WHAT NEEDS TO BE DONE:
Two lines in the listing below mark the span: one contains "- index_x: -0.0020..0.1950" and one contains "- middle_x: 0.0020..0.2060". Reproduce both of them and everything between, exactly.
== Segment start ==
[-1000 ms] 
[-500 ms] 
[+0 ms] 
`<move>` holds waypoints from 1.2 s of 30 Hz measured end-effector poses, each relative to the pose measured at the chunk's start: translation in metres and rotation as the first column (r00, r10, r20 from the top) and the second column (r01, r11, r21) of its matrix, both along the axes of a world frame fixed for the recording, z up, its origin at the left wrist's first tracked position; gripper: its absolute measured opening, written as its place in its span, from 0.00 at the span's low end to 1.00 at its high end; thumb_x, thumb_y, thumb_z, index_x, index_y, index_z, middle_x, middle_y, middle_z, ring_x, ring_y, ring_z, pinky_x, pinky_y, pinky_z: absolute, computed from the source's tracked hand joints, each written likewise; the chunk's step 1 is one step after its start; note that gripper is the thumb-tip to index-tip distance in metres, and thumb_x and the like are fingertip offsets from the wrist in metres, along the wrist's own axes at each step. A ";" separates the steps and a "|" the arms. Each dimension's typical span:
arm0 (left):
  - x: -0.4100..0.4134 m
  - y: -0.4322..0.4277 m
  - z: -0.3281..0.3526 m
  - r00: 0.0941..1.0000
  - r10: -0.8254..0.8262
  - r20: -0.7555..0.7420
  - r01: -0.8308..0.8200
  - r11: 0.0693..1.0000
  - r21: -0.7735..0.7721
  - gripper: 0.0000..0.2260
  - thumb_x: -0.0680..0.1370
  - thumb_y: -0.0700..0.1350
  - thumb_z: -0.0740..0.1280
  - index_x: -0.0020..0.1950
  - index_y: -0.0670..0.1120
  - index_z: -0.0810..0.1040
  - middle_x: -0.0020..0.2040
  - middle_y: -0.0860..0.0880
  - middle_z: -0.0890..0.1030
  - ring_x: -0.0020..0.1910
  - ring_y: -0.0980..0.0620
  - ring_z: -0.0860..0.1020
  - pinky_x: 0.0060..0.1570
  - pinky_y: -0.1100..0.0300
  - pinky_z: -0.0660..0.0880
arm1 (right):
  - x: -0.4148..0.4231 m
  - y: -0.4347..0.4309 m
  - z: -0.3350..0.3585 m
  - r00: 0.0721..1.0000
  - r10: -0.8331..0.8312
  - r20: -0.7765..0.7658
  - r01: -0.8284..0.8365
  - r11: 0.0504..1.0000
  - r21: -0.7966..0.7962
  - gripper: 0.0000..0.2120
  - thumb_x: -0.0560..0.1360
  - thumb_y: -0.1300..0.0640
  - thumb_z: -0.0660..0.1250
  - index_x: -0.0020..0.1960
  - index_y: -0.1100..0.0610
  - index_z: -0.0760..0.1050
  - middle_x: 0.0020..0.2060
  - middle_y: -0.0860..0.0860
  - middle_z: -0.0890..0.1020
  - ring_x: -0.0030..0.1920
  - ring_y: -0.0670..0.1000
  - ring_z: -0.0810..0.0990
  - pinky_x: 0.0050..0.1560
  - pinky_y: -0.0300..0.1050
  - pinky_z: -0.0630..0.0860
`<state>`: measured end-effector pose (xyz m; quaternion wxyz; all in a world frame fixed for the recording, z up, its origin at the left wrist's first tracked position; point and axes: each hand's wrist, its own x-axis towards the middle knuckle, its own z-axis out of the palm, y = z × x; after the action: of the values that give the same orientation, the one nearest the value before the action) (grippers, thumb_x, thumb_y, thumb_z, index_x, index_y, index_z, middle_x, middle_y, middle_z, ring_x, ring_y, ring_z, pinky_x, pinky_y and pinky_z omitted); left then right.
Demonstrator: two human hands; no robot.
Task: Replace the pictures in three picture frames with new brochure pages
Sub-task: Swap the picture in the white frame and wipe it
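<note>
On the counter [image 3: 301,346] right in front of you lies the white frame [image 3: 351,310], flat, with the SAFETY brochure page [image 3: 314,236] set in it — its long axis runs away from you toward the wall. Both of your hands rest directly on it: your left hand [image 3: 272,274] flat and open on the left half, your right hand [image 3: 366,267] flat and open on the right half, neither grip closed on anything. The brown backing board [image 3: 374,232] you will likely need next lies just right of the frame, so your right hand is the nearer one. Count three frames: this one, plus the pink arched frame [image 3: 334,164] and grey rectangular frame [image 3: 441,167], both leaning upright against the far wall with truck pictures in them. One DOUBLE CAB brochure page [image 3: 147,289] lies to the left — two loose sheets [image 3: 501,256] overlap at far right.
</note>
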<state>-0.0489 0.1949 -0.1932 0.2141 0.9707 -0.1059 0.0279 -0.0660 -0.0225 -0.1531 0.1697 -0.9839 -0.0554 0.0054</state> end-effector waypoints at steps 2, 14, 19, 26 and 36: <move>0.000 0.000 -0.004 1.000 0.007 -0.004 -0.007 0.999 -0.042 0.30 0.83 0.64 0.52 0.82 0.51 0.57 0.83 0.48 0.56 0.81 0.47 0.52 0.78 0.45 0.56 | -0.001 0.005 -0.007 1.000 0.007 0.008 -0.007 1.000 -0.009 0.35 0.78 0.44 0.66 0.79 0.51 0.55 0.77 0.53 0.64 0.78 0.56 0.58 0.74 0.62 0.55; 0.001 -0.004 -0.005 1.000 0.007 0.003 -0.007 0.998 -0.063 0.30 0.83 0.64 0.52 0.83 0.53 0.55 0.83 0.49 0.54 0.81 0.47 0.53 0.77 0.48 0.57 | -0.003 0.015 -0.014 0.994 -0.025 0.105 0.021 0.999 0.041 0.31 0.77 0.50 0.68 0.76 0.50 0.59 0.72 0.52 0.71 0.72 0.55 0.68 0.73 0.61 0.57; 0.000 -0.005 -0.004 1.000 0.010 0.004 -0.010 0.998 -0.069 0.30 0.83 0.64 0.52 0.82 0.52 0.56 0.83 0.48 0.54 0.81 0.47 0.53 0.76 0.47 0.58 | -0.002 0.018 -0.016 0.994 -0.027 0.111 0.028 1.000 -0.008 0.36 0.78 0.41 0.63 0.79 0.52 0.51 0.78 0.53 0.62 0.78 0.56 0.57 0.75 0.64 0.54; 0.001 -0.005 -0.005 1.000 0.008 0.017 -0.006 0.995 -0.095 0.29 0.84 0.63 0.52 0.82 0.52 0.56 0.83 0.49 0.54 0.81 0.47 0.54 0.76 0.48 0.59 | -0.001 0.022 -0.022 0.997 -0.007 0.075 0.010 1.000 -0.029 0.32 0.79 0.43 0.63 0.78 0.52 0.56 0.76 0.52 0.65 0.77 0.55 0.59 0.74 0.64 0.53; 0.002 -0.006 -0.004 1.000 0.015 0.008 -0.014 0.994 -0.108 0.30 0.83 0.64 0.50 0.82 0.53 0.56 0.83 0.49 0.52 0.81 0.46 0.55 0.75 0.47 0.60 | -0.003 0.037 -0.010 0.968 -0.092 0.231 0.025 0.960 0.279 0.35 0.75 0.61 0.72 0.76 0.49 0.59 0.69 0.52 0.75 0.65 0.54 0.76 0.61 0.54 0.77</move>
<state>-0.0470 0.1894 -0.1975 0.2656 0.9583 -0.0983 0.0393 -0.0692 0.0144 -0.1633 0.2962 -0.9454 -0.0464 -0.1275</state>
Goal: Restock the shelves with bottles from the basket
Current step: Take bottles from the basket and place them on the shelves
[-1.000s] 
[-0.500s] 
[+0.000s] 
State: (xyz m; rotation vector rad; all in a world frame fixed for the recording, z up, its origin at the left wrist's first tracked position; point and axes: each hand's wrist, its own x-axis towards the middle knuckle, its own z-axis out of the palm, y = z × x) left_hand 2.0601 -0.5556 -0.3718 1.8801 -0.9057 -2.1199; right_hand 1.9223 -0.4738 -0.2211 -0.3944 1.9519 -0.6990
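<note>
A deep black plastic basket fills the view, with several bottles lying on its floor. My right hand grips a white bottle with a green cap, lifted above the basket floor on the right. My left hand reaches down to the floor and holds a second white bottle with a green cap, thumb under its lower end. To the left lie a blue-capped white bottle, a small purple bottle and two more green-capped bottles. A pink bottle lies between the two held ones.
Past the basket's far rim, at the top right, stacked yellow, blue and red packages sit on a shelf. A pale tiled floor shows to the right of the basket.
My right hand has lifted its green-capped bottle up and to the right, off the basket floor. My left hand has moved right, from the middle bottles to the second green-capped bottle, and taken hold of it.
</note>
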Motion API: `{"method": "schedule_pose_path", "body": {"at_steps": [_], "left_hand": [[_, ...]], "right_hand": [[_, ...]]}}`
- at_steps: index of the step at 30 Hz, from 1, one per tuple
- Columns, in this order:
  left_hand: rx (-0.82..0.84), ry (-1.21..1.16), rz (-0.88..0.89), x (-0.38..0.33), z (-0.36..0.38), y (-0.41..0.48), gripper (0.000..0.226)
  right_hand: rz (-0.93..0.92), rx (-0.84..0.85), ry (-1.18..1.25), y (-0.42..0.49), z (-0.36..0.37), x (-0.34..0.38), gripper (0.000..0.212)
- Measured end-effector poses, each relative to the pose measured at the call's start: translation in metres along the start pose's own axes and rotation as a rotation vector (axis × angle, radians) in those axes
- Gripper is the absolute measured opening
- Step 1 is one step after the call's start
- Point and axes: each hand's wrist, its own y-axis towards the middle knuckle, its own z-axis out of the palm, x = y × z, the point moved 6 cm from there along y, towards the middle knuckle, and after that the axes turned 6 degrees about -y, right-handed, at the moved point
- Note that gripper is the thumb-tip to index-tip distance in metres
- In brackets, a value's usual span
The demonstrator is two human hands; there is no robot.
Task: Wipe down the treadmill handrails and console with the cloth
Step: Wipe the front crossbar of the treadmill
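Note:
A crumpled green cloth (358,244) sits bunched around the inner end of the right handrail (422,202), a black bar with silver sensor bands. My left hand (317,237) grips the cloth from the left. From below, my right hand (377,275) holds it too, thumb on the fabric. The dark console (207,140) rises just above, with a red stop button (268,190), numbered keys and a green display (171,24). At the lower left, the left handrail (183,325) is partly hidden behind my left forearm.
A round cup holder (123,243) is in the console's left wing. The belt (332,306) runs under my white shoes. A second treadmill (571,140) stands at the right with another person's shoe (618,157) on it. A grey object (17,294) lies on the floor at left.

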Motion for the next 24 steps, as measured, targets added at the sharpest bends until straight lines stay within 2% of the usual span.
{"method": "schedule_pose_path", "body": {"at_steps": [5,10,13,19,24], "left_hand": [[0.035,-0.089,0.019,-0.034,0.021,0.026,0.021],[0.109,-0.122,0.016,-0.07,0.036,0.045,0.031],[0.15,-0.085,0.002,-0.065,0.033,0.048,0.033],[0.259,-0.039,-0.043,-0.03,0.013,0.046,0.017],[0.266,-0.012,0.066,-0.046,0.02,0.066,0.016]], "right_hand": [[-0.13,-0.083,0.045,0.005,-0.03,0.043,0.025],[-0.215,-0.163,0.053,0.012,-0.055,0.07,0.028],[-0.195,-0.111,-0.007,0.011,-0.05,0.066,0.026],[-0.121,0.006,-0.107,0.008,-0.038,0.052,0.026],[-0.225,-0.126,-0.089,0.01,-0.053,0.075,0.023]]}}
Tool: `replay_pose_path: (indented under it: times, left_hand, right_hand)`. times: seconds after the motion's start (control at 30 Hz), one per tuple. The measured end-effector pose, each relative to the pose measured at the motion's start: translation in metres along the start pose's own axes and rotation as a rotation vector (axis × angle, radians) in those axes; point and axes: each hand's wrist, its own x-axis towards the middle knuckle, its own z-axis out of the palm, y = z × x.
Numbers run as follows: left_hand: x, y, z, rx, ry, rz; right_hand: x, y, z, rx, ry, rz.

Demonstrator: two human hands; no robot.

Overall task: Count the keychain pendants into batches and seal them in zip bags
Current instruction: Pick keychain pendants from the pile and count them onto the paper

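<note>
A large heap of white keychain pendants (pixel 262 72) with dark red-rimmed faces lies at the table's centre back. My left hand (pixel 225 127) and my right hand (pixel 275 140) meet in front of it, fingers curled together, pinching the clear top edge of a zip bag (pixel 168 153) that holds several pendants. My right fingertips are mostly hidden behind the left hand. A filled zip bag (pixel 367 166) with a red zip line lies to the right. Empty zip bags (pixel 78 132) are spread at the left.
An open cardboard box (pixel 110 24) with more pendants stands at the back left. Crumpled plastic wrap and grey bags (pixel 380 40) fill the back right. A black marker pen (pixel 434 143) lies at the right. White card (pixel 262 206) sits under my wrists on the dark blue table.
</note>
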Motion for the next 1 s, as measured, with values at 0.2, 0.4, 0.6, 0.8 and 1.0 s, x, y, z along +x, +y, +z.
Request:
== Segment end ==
REPLY TO THE TASK:
  - index_x: -0.0020..0.1950
  - index_y: -0.0670..0.1120
  - index_z: -0.0810..0.1040
  - middle_x: -0.0020..0.2040
  - middle_y: -0.0860..0.0880
  - middle_z: -0.0890..0.1030
  - ring_x: -0.0020..0.1910
  - ring_y: -0.0980..0.0620
  - ring_z: -0.0860..0.1020
  - pinky_x: 0.0060..0.1570
  - pinky_y: -0.1100..0.0300
  - pinky_z: -0.0660..0.0880
arm1 (right):
  - x: -0.4148..0.4231 m
  - y: -0.4347..0.4309 m
  - z: -0.3350..0.3585 m
  - r00: 0.0721..1.0000
  - r10: -0.8331..0.8312
  - r20: -0.7765..0.7658
  - r01: -0.8284..0.8365
  - r11: 0.0504..1.0000
  - r21: -0.7966..0.7962
  - gripper: 0.0000..0.2120
  - thumb_x: -0.0560..0.1360
  - thumb_y: -0.1300..0.0640
  - thumb_z: -0.0660..0.1250
  - index_x: -0.0020..0.1960
  - index_y: -0.1100..0.0610
  - index_z: -0.0760..0.1050
  - middle_x: 0.0020..0.2060

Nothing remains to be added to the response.